It is well established that § 8-42-105(3)(a), C.R.S., permits termination of temporary disability benefits when the claimant reaches MMI. Ziel v. Eastman Kodak Company, W. C. No. 4-313-166 (June 12, 1998). A finding of MMI by the attending physician is binding unless overcome under the independent medical examination procedure established by § 8-42-107(8)(b). Story v. Industrial Claim Appeals Office, supra. The claimant did not follow the Division-sponsored independent medical examination procedure. However the ALJ retains fact-finding authority to resolve conflicts concerning MMI if the attending physician expresses conflicting or ambiguous opinions concerning whether or not the claimant has reached MMI. Blue Mesa Forest v.
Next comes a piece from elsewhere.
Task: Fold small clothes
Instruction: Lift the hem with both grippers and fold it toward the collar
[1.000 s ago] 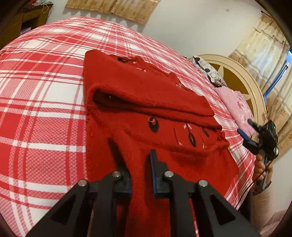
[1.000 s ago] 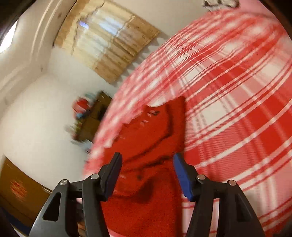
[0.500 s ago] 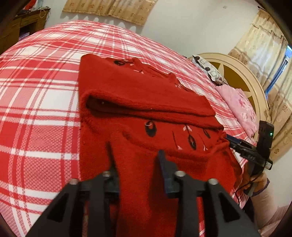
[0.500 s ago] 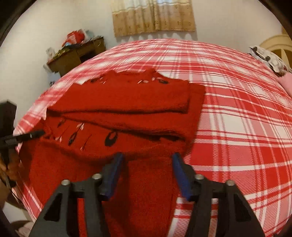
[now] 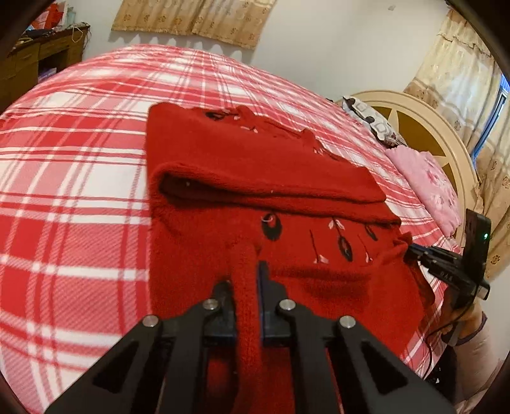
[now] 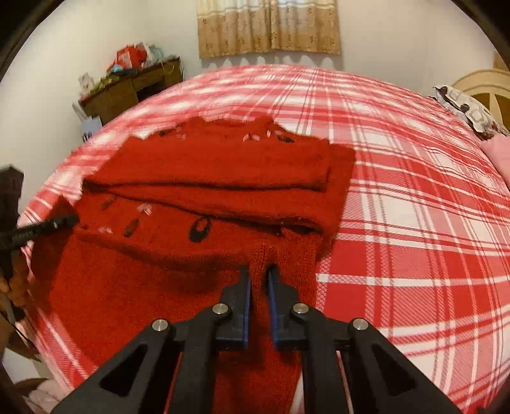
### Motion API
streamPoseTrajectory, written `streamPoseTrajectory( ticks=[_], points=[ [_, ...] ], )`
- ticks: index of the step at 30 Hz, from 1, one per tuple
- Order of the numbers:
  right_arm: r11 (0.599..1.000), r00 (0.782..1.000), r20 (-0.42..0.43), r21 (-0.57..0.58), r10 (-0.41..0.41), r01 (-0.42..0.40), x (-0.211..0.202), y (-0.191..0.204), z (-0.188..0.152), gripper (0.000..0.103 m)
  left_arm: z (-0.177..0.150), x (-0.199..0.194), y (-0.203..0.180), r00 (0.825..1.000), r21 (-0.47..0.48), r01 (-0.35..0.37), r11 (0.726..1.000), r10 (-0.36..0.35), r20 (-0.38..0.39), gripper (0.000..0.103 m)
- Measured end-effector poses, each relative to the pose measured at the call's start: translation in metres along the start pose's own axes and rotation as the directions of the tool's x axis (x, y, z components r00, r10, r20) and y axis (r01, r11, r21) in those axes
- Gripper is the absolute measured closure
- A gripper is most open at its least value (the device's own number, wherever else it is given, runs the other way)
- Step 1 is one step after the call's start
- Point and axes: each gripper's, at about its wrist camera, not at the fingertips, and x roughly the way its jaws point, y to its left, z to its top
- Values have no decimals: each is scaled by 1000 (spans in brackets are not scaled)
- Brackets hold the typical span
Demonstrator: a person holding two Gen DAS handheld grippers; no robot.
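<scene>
Between both tongs' pads, red sweater [image 5: 255, 178] folds.

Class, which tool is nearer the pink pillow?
Right. The right tool, jaws just closing on the red sweater, is at its end toward the pink pillow; the left tool grips the opposite end.

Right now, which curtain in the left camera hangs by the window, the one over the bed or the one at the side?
The side curtain, right of the headboard, beside blue window glass; the other curtain hangs on plain wall.
</scene>
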Motion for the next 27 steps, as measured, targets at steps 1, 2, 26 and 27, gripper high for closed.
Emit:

Lopez, supra.

Here, it is undisputed by the claimant that Dr. Fox placed the claimant at MMI on November 6, 2008 as argued by the respondents. However, the record also contains later reports from Dr. Fox in which he opines that the claimant was not at MMI.

We disagree with the claimant’s argument that the ALJ implicitly resolved the issue of the attending physician’s conflicting statements concerning MMI by ordering TTD to continue until the claimant was placed at full duty. We note that the ALJ did not make any specific finding of fact concerning conflicts in the views Dr. Fox expressed concerning MMI. We further note that the claimant does not appear to have made this argument before the ALJ. Therefore, we reject the claimant’s argument that the ALJ resolved that conflict between the expressed opinions of Dr. Fox on whether the claimant was at MMI.

We cannot serve as finders of fact, but must defer to the ALJ. Section 8-43-301(8), C.R.S. In the absence of findings concerning conflicts in the statements made by the attending physician the case must be remanded for consideration of that issue. In our view, the ALJ failed to resolve conflicts in the evidence and we reject the claimant’s argument that the ALJ implicitly resolved the conflict in statements made by the attending physician. Therefore, it is necessary to remand the matter to the ALJ for the entry of additional findings concerning the claimant’s entitlement to TTD based on resolution of the authorized treating physician’s conflicting opinions concerning MMI.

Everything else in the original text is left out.